European Commission President Ursula von der Leyen today visited Ukraine to see the victims of the Bucha massacre herself as member states came under renewed pressure to wean the bloc off Putin’s gas
European Commission President Ursula von der Leyen was joined in Bucha by the EU’s foreign affairs chief Josep Borrell who this week admitted the bloc is paying a billion euros a day for energy provisions
EU foreign affairs chief Josep Borrell (right) has said that the 27-nation bloc is paying a billion euros a day for energy provisions, accounting for over 35 billion euros since the war started.

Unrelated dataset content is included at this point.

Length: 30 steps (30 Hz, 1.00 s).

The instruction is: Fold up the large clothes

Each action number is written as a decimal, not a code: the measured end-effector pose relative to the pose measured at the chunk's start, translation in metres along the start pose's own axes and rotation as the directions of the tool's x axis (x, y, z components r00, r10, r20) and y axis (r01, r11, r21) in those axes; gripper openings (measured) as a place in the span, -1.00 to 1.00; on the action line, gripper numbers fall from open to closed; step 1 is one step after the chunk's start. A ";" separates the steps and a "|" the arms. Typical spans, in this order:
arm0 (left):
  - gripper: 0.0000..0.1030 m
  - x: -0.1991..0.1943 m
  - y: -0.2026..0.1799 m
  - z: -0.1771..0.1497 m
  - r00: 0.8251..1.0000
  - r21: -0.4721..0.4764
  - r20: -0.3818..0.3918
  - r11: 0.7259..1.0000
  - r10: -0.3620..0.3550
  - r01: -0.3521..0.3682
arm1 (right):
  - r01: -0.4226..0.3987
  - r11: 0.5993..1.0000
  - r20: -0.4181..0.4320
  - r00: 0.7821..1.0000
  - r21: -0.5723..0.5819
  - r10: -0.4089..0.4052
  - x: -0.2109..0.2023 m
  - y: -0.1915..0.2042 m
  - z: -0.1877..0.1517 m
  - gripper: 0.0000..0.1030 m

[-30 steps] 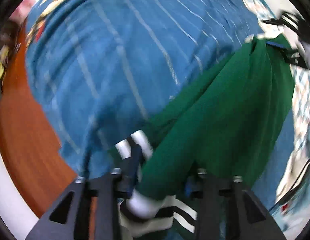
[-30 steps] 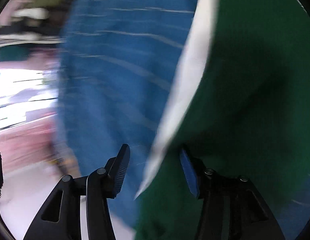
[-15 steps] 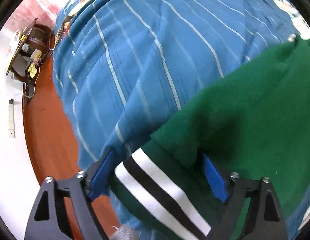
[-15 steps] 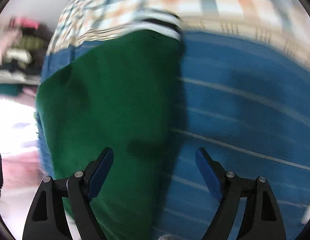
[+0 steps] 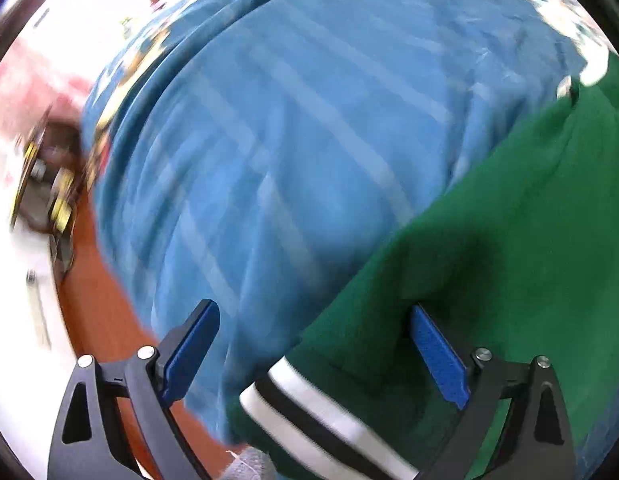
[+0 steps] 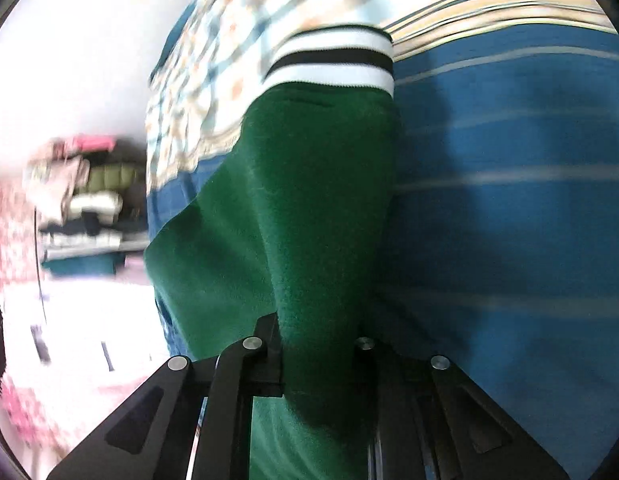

Soldiers stand guard as Ursula von der Leyen, European Commission President, visits a mass grave in Bucha, in the outskirts of Kyiv, Ukraine
European Commission President Ursula von der Leyen lights a candle in near a mass grave in Bucha on the outskirts of Kyiv on Friday
Volunteers move the bodies of civilians at a cemetery in Bucha, where dozens of civilians were found dead this week as Russian forces withdrew over the border to Belarus
Von der Leyen said today that the deaths of civilians in the Ukrainian town of Bucha, where forensic investigators started to exhume bodies from a mass grave, showed the ‘cruel face’ of Putin’s army.
Speaking to reporters in Bucha, von der Leyen, wearing a flak jacket, said the EU would do everything to support Ukraine to do ‘the necessary steps’ to secure membership of the bloc – a demand Ukrainian President Volodymyr Zelensky has pressed.
‘The unthinkable has happened here. We have seen the cruel face of Putin’s army. We have seen the recklessness and the coldheartedness with which they have been occupying the city,’ von der Leyen told reporters in Bucha.
‘The whole world is mourning with the people of Bucha, and they are the ones who are… defending the border of Europe, defending humanity, defending democracy and therefore we stand with them in this important fight.’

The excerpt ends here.